▶ _Activity_:
Starting at the line that contains "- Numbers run" and ending at the line that contains "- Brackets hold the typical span", the lines below are to be given again exactly, with nothing added.

▶ _Data provided_:
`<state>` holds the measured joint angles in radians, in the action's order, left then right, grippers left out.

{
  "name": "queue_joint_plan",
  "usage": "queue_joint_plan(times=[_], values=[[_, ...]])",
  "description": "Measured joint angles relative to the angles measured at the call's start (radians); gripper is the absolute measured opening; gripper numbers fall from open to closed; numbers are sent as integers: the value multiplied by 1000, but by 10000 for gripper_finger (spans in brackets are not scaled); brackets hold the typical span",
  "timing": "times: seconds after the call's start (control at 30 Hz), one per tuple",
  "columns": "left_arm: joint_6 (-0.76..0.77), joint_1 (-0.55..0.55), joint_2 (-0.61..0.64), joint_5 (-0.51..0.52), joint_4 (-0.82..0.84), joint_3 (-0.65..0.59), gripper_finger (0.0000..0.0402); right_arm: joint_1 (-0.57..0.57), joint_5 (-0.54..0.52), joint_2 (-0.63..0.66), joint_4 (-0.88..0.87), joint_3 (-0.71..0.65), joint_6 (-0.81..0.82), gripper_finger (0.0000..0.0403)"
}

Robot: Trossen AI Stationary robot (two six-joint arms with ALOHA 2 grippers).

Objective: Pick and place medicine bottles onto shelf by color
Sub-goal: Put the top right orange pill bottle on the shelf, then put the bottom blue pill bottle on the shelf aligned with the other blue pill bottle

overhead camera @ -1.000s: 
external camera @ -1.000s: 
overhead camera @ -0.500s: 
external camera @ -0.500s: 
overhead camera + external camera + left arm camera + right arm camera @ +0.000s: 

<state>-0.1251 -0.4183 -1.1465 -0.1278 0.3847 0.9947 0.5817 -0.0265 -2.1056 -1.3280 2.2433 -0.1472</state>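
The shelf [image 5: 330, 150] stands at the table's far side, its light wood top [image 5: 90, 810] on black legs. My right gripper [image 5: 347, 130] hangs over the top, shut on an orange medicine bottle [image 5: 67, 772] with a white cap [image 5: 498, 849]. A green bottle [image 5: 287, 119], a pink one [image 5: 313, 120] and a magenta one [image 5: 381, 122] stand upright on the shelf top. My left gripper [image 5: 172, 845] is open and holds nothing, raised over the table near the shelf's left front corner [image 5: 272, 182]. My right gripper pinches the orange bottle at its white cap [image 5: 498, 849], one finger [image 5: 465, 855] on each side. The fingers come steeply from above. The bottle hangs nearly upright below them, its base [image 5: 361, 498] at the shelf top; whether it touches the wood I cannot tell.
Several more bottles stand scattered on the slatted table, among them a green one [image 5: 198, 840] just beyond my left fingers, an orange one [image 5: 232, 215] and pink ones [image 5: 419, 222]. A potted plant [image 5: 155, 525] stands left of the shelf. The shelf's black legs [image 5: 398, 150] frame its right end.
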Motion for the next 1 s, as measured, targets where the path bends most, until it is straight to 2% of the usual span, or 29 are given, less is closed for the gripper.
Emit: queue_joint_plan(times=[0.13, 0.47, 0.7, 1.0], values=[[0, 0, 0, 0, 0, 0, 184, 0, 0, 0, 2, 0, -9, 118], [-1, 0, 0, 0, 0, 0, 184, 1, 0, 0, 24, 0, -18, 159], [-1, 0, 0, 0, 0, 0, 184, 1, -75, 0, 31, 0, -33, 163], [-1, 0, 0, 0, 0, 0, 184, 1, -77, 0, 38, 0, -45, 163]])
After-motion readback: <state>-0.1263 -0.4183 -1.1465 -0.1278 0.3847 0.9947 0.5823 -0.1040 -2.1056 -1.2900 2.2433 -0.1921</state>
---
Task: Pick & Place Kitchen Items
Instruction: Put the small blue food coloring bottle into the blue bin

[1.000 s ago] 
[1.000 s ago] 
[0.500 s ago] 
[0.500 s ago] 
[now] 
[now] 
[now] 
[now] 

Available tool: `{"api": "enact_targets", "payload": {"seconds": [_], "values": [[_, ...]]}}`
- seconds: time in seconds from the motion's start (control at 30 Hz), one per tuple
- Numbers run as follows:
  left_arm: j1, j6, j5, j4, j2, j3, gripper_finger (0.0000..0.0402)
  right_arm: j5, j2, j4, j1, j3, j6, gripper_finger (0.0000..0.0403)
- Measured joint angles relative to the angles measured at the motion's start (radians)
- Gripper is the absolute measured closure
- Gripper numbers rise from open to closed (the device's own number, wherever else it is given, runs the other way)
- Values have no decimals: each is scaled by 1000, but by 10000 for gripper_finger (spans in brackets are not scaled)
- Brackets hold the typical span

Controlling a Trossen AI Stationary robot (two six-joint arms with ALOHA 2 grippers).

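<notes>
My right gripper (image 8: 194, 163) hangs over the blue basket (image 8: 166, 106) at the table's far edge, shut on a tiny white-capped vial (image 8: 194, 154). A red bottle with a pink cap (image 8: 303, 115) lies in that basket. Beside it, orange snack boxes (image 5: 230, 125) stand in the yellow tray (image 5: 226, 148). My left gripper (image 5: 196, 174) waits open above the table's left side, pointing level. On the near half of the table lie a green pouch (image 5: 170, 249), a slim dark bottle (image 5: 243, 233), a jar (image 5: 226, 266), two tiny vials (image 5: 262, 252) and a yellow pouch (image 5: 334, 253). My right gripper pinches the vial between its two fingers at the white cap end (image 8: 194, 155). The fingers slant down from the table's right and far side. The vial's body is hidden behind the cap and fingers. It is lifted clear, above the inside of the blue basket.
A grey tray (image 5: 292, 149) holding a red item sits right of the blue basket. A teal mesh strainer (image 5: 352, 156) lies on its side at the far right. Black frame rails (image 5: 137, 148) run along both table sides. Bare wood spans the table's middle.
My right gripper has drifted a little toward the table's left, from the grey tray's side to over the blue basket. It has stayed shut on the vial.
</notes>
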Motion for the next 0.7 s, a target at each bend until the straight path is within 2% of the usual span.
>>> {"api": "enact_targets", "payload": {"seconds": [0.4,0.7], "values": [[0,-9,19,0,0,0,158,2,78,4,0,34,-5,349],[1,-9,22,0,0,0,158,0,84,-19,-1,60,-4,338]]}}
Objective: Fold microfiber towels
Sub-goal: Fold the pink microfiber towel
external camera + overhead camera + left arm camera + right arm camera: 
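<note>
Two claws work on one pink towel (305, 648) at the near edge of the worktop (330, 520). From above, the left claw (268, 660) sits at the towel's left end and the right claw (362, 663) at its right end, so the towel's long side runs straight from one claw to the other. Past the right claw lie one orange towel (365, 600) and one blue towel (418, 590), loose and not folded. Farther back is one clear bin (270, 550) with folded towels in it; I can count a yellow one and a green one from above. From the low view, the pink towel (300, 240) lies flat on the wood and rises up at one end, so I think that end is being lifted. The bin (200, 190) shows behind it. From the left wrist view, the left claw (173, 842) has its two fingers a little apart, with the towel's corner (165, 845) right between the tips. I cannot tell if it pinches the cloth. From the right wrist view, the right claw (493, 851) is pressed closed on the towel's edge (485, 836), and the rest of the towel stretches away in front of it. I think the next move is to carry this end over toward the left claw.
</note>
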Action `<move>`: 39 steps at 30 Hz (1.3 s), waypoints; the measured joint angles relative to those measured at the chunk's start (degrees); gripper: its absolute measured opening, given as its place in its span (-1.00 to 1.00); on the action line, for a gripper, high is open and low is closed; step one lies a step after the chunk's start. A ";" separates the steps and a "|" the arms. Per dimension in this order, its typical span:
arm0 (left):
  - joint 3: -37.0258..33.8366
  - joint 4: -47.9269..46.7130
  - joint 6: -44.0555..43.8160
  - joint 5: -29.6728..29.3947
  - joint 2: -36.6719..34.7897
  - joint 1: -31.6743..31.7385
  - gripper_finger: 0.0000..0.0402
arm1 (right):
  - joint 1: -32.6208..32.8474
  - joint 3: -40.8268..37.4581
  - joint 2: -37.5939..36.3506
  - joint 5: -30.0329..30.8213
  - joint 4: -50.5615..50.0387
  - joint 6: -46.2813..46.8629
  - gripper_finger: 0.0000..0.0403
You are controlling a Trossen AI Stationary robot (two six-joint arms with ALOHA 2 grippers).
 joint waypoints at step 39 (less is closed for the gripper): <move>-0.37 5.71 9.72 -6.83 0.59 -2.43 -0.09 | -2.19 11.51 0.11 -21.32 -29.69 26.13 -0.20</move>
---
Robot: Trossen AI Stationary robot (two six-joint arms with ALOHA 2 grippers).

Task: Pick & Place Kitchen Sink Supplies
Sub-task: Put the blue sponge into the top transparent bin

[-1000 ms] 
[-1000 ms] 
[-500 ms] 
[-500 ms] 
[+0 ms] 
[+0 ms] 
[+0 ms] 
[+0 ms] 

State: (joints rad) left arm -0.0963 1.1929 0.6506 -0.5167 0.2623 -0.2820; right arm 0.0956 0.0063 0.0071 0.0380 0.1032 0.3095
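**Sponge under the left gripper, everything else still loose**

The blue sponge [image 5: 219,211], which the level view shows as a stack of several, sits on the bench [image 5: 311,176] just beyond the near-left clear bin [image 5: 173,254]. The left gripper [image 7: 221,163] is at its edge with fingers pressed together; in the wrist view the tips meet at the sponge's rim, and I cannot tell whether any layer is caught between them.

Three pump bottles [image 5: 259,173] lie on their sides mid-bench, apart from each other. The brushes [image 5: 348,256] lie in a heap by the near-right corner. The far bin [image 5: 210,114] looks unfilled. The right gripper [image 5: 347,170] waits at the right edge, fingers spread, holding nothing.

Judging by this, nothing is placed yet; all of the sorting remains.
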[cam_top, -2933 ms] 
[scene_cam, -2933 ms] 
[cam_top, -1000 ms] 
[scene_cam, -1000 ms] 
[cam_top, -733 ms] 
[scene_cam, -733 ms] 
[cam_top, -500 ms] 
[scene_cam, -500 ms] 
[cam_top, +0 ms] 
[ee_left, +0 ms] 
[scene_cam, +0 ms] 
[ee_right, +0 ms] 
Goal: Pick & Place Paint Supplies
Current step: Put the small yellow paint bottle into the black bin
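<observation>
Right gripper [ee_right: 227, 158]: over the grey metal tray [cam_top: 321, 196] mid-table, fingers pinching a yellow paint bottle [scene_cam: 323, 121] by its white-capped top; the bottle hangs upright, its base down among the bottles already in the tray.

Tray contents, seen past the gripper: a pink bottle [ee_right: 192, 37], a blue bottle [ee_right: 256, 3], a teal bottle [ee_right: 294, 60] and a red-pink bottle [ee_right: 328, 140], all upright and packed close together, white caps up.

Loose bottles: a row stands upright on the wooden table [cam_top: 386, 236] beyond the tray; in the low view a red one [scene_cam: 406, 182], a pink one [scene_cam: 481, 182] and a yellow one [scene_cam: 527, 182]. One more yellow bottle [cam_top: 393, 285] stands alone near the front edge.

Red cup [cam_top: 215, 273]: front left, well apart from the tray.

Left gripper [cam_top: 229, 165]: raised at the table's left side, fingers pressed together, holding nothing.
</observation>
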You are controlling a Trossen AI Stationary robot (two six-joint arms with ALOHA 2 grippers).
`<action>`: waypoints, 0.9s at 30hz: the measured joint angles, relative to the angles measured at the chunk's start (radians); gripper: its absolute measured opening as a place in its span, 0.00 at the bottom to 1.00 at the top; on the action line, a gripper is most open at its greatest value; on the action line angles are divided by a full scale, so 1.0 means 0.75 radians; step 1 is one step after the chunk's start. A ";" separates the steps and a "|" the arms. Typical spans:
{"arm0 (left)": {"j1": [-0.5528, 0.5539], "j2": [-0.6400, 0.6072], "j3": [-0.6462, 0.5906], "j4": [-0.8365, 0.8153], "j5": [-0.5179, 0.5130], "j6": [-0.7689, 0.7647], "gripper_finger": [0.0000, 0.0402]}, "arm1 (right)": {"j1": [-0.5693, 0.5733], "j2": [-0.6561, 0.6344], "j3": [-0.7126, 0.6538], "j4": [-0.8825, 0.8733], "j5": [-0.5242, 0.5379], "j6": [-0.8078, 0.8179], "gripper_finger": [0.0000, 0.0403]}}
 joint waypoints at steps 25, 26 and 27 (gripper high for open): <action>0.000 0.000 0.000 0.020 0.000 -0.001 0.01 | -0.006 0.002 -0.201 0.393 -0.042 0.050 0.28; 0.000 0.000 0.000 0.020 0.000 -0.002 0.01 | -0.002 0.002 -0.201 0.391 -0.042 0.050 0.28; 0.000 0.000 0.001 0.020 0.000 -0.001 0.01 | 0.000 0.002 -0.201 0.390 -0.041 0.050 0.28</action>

▶ _Written response_:
- Numbers run as follows:
  left_arm: j1, j6, j5, j4, j2, j3, gripper_finger (0.0000..0.0402)
  right_arm: j5, j2, j4, j1, j3, j6, gripper_finger (0.0000..0.0403)
- Measured joint angles relative to the angles measured at the motion's start (radians)
- Gripper is the absolute measured closure
- Gripper numbers rise from open to closed (the device's own number, wherever else it is given, runs the other way)
- Values have no decimals: each is scaled by 1000, but by 10000 for gripper_finger (spans in brackets are not scaled)
- Brackets hold the typical span

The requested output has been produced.